**Task directions:**
What you return should be the full listing, word for word, without a single image.

**Data section:**
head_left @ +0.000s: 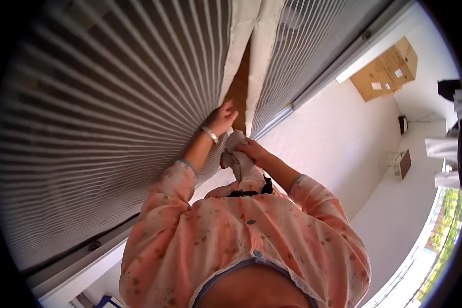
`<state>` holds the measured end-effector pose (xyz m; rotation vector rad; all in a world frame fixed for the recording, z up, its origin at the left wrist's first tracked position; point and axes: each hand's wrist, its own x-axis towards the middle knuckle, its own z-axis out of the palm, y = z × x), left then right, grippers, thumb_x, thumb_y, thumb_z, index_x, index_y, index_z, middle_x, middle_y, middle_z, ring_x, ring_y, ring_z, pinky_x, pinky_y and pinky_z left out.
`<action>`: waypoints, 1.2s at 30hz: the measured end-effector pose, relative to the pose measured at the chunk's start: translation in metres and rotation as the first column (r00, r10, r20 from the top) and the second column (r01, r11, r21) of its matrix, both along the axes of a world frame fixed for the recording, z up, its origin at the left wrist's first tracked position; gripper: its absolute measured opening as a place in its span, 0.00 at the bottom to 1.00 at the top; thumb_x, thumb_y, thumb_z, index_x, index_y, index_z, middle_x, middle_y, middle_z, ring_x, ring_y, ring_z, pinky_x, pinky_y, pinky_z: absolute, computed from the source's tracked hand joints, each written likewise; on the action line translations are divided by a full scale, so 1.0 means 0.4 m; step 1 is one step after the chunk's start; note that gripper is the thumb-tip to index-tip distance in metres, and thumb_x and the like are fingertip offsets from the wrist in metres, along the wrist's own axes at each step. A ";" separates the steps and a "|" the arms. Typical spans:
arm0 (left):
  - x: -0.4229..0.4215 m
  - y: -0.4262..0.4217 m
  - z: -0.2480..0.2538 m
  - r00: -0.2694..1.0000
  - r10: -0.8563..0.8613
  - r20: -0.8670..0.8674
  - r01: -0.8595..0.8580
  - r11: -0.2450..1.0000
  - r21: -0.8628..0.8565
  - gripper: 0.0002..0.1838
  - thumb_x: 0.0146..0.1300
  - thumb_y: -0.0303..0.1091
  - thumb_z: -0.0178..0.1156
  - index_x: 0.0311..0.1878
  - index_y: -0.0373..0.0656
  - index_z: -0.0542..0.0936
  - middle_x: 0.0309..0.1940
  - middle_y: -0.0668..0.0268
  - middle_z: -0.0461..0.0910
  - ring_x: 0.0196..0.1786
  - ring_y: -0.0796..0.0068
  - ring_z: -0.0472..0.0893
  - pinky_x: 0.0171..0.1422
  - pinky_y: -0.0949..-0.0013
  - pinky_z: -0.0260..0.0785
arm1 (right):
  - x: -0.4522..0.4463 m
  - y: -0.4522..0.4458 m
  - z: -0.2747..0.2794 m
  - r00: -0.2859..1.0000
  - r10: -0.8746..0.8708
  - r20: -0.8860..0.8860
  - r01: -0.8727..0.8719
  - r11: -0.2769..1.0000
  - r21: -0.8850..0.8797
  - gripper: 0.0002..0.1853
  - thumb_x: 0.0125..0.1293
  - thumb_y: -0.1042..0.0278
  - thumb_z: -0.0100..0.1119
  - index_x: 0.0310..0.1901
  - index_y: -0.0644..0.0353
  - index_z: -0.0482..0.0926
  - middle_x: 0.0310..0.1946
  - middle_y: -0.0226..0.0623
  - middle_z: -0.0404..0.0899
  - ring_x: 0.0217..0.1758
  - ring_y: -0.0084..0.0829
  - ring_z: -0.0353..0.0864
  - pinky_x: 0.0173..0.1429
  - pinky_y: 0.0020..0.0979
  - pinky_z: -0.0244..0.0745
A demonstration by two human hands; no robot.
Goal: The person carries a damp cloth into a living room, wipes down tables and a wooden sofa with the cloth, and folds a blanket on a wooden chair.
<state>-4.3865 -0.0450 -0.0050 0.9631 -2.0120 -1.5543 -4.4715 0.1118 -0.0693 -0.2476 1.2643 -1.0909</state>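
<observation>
My left hand (223,120), with a bracelet or watch on its wrist, is at the pale edge of a striped sheer curtain (113,97). Its fingers are slightly bent and apart, and nothing shows between them. Close by on the right, my right hand (253,149) is closed on a bunched, greyish-beige cloth (239,163) in front of my waist. A second striped curtain (297,56) with a broad white border (261,49) hangs to the right. Brown wood (238,90) shows through the narrow gap between the two curtains.
A metal track or frame (318,84) runs along the right curtain. Cardboard boxes (387,69) stand at the upper right on a pale floor (328,133). Farther right are a small stool (399,164) and a bright window (441,226). A black belt-like item (249,193) is at my waist.
</observation>
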 end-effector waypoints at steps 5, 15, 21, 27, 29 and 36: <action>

**Your response:**
head_left @ +0.000s: 
`<state>` holds the measured end-effector pose (xyz m; rotation vector rad; all in a world frame fixed for the recording, z up, its origin at the left wrist's first tracked position; point and axes: each hand's wrist, its own x-axis towards the middle knuckle, its own z-axis out of the palm, y = z × x), left then right, grippers, thumb_x, thumb_y, thumb_z, index_x, index_y, index_z, middle_x, middle_y, middle_z, ring_x, ring_y, ring_z, pinky_x, pinky_y and pinky_z left out.
`<action>`: waypoints, 1.2s at 30hz: the measured end-effector pose, relative to the pose measured at the chunk's start: translation in metres and rotation as the first column (r00, r10, r20 from the top) and the second column (r01, r11, r21) of its matrix, both along the axes of a world frame fixed for the recording, z up, its origin at the left wrist's first tracked position; gripper: its absolute measured opening as a place in its span, 0.00 at the bottom to 1.00 at the top; thumb_x, thumb_y, thumb_z, index_x, index_y, index_z, middle_x, middle_y, middle_z, ring_x, ring_y, ring_z, pinky_x, pinky_y, pinky_z: absolute, computed from the source's tracked hand joints, each written likewise; on the action line translations are divided by a full scale, so 1.0 means 0.4 m; step 1 is one step after the chunk's start; note that gripper is the thumb-tip to index-tip distance in metres, and thumb_x and the like are fingertip offsets from the wrist in metres, along the wrist's own axes at each step. A ";" separates the steps and a "|" the arms. Typical spans:
arm0 (left):
  - x: -0.4229..0.4215 m
  - y: -0.4262..0.4217 m
  - z: -0.2480..0.2538 m
  - r00: -0.2694..1.0000
  - r10: -0.8563..0.8613
  - r20: -0.8670..0.8674
  - r01: -0.8595..0.8580
  - r11: -0.2450..1.0000
  - r21: -0.8628..0.8565
  - gripper: 0.0002..0.1838
  - thumb_x: 0.0146..0.1300
  - thumb_y: -0.0303..0.1091
  - thumb_z: -0.0178..0.1156
  - index_x: 0.0311..0.1878
  - index_y: -0.0373..0.0656
  - index_z: -0.0542..0.0936
  - middle_x: 0.0309..0.1940
  - middle_y: -0.0668..0.0268
  - middle_z: -0.0461..0.0910
  - ring_x: 0.0196..0.1786
  - ring_y: -0.0796..0.0068
  - ring_z: -0.0472..0.0893
  - pinky_x: 0.0171..0.1422
  - pinky_y: -0.0949..-0.0013
  - pinky_z: -0.0260..0.0785
arm1 (right):
  - x: -0.4522..0.4463 m
  - y: -0.4522..0.4458 m
  - z: -0.2747..0.2794 m
  - r00: -0.2859..1.0000
  - r10: -0.8746..0.8708
  - r20: -0.8860..0.8860
  - r01: -0.8727..0.8719
  - r11: -0.2769..1.0000
  - r21: -0.8850..0.8797
  - gripper: 0.0002..0.1853
  - thumb_x: 0.0125..0.1293
  - thumb_y: -0.1042..0.0278
  - thumb_z: -0.0100..0.1119
  - index_x: 0.0310..0.1901
  - index_y: -0.0644..0.0353
  - index_z: -0.0482..0.0926
  - middle_x: 0.0310..0.1946
  - middle_y: -0.0226..0.0623
  - middle_z: -0.0404..0.0899
  - ring_x: 0.0217..0.1758
  - ring_y: -0.0084..0.0829
  - ring_z: -0.0353..0.0864
  - pinky_x: 0.0173..0.1429
  - pinky_y: 0.0020..0.0979
  - pinky_z: -0.0244..0.0745
A demonstration by two human hands; no robot.
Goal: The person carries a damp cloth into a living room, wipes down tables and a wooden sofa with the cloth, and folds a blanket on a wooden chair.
<state>-4.3865 -0.0450 -0.0050 0.9631 -2.0120 -1.5543 -4.4715 0.1118 -0.0693 -0.2476 1.2643 -1.0909</state>
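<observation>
My left hand (223,120), with a bracelet or watch on its wrist, is at the pale edge of a striped sheer curtain (113,97). Its fingers are slightly bent and apart, and nothing shows between them. Close by on the right, my right hand (253,149) is closed on a bunched, greyish-beige cloth (239,163) in front of my waist. A second striped curtain (297,56) with a broad white border (261,49) hangs to the right. Brown wood (238,90) shows through the narrow gap between the two curtains.
A metal track or frame (318,84) runs along the right curtain. Cardboard boxes (387,69) stand at the upper right on a pale floor (328,133). Farther right are a small stool (399,164) and a bright window (441,226). A black belt-like item (249,193) is at my waist.
</observation>
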 end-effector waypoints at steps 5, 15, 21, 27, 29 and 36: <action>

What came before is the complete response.